-- Data block --
━━━━━━━━━━

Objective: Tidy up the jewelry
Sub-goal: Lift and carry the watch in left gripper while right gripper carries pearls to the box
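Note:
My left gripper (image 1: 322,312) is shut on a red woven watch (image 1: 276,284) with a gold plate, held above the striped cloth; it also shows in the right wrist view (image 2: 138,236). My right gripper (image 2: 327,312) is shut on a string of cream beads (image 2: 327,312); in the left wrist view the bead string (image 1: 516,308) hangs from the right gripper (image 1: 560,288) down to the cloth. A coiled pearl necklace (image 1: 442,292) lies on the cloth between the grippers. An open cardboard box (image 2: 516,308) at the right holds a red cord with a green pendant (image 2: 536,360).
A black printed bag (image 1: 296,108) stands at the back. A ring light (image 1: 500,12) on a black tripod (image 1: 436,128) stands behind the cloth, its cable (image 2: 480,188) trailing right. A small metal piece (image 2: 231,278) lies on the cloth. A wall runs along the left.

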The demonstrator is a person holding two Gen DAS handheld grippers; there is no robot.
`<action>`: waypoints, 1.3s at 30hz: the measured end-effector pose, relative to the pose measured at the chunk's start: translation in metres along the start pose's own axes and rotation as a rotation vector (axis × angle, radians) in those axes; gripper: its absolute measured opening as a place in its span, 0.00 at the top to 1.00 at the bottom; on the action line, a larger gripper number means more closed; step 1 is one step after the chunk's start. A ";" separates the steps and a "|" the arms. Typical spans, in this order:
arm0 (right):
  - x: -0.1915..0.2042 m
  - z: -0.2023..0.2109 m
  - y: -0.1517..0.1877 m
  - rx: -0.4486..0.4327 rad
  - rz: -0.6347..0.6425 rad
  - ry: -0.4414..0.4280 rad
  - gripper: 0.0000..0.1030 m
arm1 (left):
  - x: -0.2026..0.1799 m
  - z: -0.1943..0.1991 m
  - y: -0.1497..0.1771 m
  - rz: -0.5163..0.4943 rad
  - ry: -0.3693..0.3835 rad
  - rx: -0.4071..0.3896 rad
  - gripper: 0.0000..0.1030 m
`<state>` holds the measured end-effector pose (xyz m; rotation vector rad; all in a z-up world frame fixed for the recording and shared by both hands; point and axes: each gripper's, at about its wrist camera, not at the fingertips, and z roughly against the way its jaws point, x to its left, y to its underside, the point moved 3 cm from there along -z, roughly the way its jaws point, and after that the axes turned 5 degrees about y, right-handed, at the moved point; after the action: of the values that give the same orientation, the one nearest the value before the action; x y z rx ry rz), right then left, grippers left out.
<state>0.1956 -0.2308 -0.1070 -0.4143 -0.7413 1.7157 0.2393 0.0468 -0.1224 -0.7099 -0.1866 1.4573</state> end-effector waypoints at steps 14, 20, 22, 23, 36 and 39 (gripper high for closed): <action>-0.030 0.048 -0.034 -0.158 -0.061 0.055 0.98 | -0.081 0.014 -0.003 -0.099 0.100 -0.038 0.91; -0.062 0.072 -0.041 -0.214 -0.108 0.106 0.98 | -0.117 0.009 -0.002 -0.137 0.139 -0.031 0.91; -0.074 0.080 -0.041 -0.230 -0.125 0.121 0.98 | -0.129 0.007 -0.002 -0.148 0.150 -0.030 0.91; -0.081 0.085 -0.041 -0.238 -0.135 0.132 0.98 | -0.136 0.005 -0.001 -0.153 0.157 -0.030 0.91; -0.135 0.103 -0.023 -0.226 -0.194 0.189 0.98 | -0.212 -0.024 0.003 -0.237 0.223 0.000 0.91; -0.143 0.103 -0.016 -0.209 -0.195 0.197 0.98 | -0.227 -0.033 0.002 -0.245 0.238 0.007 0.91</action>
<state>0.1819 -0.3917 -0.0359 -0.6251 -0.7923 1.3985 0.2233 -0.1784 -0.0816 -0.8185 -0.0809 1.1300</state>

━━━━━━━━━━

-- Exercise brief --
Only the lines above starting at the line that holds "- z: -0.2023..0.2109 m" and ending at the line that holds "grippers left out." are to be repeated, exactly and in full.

-- Answer box --
  - z: -0.2023..0.2109 m
  - y: -0.1517..0.1877 m
  - rx: -0.4486..0.4327 rad
  - rz: -0.6347..0.6425 rad
  - ry: -0.4414..0.4280 rad
  - gripper: 0.0000..0.1030 m
arm1 (left):
  - x: -0.2026..0.1799 m
  - z: -0.1943..0.1991 m
  - y: -0.1497..0.1771 m
  - rz: -0.5163..0.4943 rad
  - ry: -0.3693..0.3835 rad
  - rx: -0.4071..0.3896 rad
  - gripper: 0.0000..0.1030 m
`<state>` holds the measured end-effector pose (xyz m; rotation vector rad; all in a z-up world frame fixed for the recording and shared by both hands; point and axes: each gripper's, at about its wrist camera, not at the fingertips, and z roughly against the way its jaws point, x to its left, y to its underside, the point moved 3 cm from there along -z, roughly the way its jaws point, and after that the axes turned 5 degrees about y, right-handed, at the moved point; after the action: of the values that give the same orientation, the one nearest the value before the action; x y z rx ry rz), right then left, grippers left out.

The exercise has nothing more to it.